Similarly, Sinai Temple will host MLK-inspired services on Jan. 12-13 that honor the moment when the two communities banded together toward creating a more just world.

“The event harkens back … to a certain sentimental relationship the Jewish community of L.A. has with the African-American community,” event organizer Craig Taubman said.

Rev. Mark Whitlock, senior minister of Christ Our Redeemer African Methodist Episcopal (AME) Church in Orange County, will be participating in the Sinai Temple service on Jan. 13. He said the event would commemorate King’s legacy and focus on healing injustices in the world, from the millions of people who lack access to quality health care to the thousands of people sleeping on the streets in Los Angeles County.

Whitlock believes both issues would pique King’s interest if he were alive today.

“King would say the ACA, the Affordable Care Act, Obamacare, was a step in the right direction for our country when it comes to public health care. … [And] this challenge of poverty in the city of Los Angeles, which has the largest homeless population in the country, I think King would be absolutely angry about the amount of people living in the street,” he said.

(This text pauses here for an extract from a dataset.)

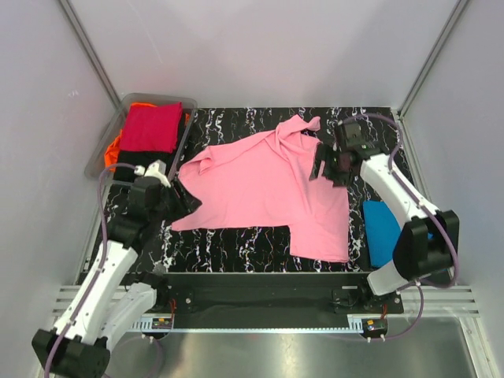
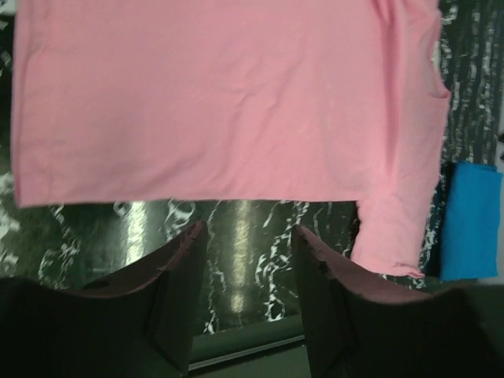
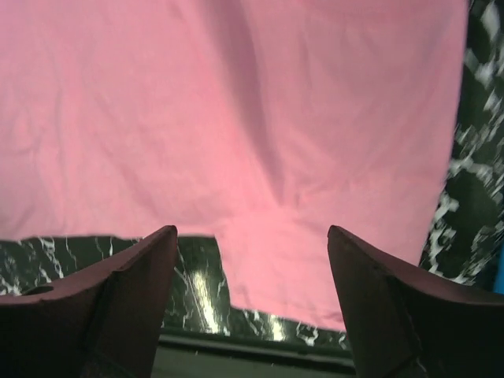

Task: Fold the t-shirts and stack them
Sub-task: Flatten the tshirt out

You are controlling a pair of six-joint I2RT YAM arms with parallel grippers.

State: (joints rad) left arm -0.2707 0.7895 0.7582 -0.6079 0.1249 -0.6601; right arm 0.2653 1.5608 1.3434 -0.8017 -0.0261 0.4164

Leo Baeck Temple will hold an MLK Shabbat service that will be about creating partnerships between the African-American and Jewish communities beyond the bimah. Rabbi Ken Chasen said he anticipates his temple’s service to foster greater engagement in social justice work among his congregants.

“This is a natural outgrowth for us, another way for us to deepen our ties together in the community so that as we back away from the symbolism of the beautiful Shabbat service and go back into the trenches of making Los Angeles a more just place, we have experience of having prayed with another, as well,” Chasen said.

The focus of all the events and initiatives will be on what brings communities together as opposed to what divides them.

“AME Church and the Jewish community are coming together not to just celebrate Dr. Martin Luther King,” Whitlock said. “It is coming together as a community, coming together to share our stories, struggles and the celebration that we believe the God that we both worship will liberate us from bondage.”